Metrics

Metrics


What are metrics?

Metrics are numerical values that can track anything about your environment over time, from latency to error rates to user signups.

Why are metrics useful?

Metrics provide an overall picture of your system. You can use them to assess the health of your environment at a glance—how quickly users are loading your website or the average memory consumption of your servers, for instance. Once you identify a problem, you can use logs and tracing to further troubleshoot.

Metrics that track system health come automatically through Datadog’s integrations with 400+ services. However, you can also track metrics that are specific to your business—also known as custom metrics—from the number of user logins to user cart sizes to the frequency of your team’s code commits.

In addition, metrics can help you adjust the scale of your environment to meet the demand from your customers. Knowing exactly how much you need to consume in resources can help you save money or improve performance.

Visualizing metrics in Datadog

You can visualize your metrics and create graphs throughout the Datadog app: in Metrics Explorer, Dashboards, or Notebooks.

Here’s an example of a timeseries visualization:

This line graph plots latency (in milliseconds) experienced by users on the y-axis against time on the x-axis.

Datadog has many other types of graphs and widgets for visualizations. You can learn more about them in Datadog’s blog series about metric graphs.

Submitting metrics to Datadog

Metrics can be sent to Datadog from several places.

  • Datadog-Supported Integrations: Datadog’s 400+ integrations include metrics out of the box. To access these metrics, navigate to the specific integration page for your service and follow the installation instructions there. If you need to monitor an EC2 instance, for example, you would go to the Amazon EC2 integration documentation.

  • You can generate metrics directly within the Datadog platform. For instance, you can count error status codes appearing in your logs and store that as a new metric in Datadog.

  • Often, you’ll need to track metrics related to your business (for example, number of user logins or signups). In these cases, you can create custom metrics. Custom metrics can be submitted through the Agent, DogStatsD, or the HTTP API.

  • Additionally, the Datadog Agent automatically sends several standard metrics (such as CPU and disk usage).

For a summary of all metric submission sources and methods, refer to the Metrics Types documentation.

Querying metrics

The graphing experience is consistent whether you are using dashboards, notebooks, or monitors. You can create graphs by using the graphing editor UI or by directly changing the raw query string. To edit the query string, use the </> button on the far right.

Anatomy of a metric query

A metric query in Datadog looks like this:

You can break this query into a few steps:

Metric name

First, choose the specific metric that you’d like to graph by searching or selecting it from the dropdown next to Metric. If you’re not sure which metric to use, start with the Metrics Explorer or a notebook. You can also see a list of actively reporting metrics on the Metrics Summary page.

Filter your metric

After selecting a metric, you can filter your query based on tag(s). For instance, you can use account:prod to scope your query to include only the metrics from your production hosts. For more information, refer to the tagging documentation.

Configure time

Next, choose the granularity of your data using time rollup.
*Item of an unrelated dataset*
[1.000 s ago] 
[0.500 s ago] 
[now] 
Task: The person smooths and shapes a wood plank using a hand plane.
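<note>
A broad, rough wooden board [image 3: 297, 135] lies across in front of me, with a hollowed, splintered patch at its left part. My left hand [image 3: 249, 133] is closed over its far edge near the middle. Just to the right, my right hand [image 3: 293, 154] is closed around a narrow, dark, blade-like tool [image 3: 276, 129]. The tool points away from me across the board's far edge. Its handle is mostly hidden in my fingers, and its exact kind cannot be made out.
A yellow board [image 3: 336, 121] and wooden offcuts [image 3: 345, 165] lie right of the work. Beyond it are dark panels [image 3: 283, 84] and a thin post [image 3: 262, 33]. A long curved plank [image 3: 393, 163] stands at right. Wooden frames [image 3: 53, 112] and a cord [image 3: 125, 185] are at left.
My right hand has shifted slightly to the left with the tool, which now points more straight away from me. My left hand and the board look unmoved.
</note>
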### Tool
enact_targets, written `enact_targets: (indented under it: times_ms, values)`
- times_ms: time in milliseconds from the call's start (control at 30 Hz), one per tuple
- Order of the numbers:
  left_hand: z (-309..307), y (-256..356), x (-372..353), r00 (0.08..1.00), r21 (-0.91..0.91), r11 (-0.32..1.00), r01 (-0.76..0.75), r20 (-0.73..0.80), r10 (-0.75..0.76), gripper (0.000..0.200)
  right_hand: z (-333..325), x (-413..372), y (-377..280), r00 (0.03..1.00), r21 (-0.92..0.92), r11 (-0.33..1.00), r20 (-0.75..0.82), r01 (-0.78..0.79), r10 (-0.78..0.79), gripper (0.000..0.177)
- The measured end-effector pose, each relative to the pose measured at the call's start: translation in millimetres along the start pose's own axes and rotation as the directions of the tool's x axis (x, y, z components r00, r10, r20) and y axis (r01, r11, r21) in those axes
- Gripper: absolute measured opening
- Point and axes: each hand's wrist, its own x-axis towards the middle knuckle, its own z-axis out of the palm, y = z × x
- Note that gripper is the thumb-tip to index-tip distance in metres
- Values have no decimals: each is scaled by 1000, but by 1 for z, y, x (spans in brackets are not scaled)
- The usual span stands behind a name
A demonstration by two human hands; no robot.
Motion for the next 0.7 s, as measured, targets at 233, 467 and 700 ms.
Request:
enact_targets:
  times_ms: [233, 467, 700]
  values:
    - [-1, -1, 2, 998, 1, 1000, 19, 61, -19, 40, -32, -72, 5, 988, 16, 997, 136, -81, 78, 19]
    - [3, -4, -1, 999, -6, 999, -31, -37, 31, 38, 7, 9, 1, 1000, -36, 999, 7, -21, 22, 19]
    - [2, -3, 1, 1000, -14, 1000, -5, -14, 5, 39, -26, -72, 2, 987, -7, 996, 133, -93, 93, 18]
In this example, you’ve defined that there will be one data point for every six minutes (360 seconds). You can also choose how you want to aggregate the data in each time bucket. By default, avg is applied, but other available options are sum, min, max, and count. If you wanted to apply max, you would use .rollup(max, 60).

Configure space

In Datadog, “space” refers to the way metrics are distributed over different hosts and tags. There are two different aspects of space that you can control: grouping and aggregation.

Grouping defines what constitutes a line on the graph. For example, if you have hundreds of hosts spread across four regions, grouping by region allows you to graph one line for every region, reducing the number of timeseries to four.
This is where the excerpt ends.